It’s time for the Legislature to go further. A bill up for its first committee hearing Tuesday would help hold oil drillers legally responsible for the harms they cause by drilling so close to where people live. SB 556, also by Gonzalez, would make oil drillers presumptively liable for illnesses linked to their operations within the setback zone.

A referendum to overturn a ban on new oil drilling near homes and schools qualified for the November 2024 ballot. In the meantime, California should deny requests to drill more oil wells in neighborhoods.

Scientific evidence cited in the record supporting the setback legislation shows that living near oil and gas production increases the risk of asthma, other respiratory problems, preterm births, high-risk pregnancies and cancer.

Stanford researchers found in a 2020 study that pregnant women who lived near oil wells in the San Joaquin Valley were up to 14% more likely to experience a spontaneous preterm birth, the leading cause of infant death, and that the repercussions were most pronounced among Latina and Black women.

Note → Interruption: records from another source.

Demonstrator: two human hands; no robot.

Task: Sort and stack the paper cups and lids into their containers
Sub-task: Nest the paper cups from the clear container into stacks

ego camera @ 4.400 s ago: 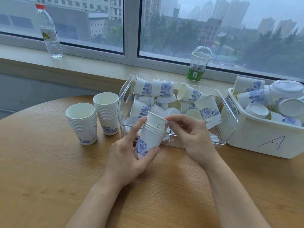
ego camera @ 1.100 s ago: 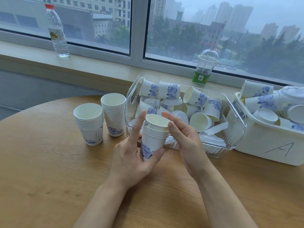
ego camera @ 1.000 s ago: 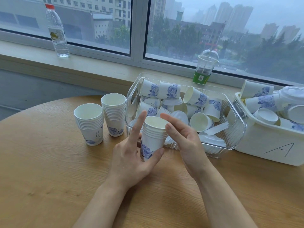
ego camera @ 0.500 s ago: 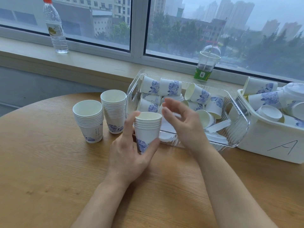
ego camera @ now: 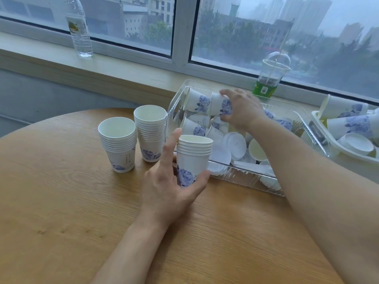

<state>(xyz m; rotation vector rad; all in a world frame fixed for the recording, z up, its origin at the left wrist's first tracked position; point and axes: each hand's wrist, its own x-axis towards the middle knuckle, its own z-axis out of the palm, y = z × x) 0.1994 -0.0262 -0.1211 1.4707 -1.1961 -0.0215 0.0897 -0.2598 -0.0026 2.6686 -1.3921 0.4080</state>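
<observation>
Steadying a short nested stack (ego camera: 193, 158) upright on the table (ego camera: 61, 201), the left hand (ego camera: 170, 187) wraps its base so the mouth stays ready; at one o'clock, the right hand (ego camera: 242, 109) curls round a loose cup (ego camera: 220, 103) lying in the clear bin (ego camera: 252, 177), likely the next addition.

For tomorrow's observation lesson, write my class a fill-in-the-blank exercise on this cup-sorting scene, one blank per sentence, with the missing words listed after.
1. The left hand grips a short stack of cups that stands ____ the clear bin.
2. The right hand grips a cup lying on its ____ in the clear bin.
3. ____ finished stacks stand upright on the wooden table.
4. The water bottle stands on the ____.

Missing words: outside; side; Two; windowsill
</observation>
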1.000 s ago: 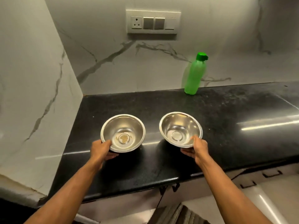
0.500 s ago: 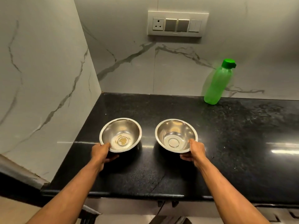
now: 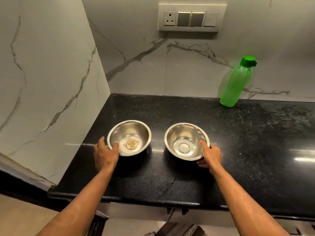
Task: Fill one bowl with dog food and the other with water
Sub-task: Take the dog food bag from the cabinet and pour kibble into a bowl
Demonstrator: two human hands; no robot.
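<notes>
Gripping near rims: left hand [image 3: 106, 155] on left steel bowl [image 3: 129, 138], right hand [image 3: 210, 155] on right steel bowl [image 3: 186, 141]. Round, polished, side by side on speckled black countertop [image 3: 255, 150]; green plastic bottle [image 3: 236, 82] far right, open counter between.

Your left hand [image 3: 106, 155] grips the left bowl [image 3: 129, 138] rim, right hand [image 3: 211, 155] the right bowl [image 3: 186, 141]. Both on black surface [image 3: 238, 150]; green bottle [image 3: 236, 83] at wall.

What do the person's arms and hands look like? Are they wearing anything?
Both arms are bare, with no sleeves in view. The left hand and right hand wear no gloves, and no rings, watch or bracelets show. Each arm is long and slim.
</notes>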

A 2021 review of studies by World Health Organization researchers found that people who live near oil and gas drilling are exposed to harmful pollution and at greater risk of developing several different types of cancer. And a California Geologic Energy Management Division scientific advisory panel concluded with a “high level of certainty” the same year that living near oil and gas extraction is associated with “adverse perinatal and respiratory outcomes.”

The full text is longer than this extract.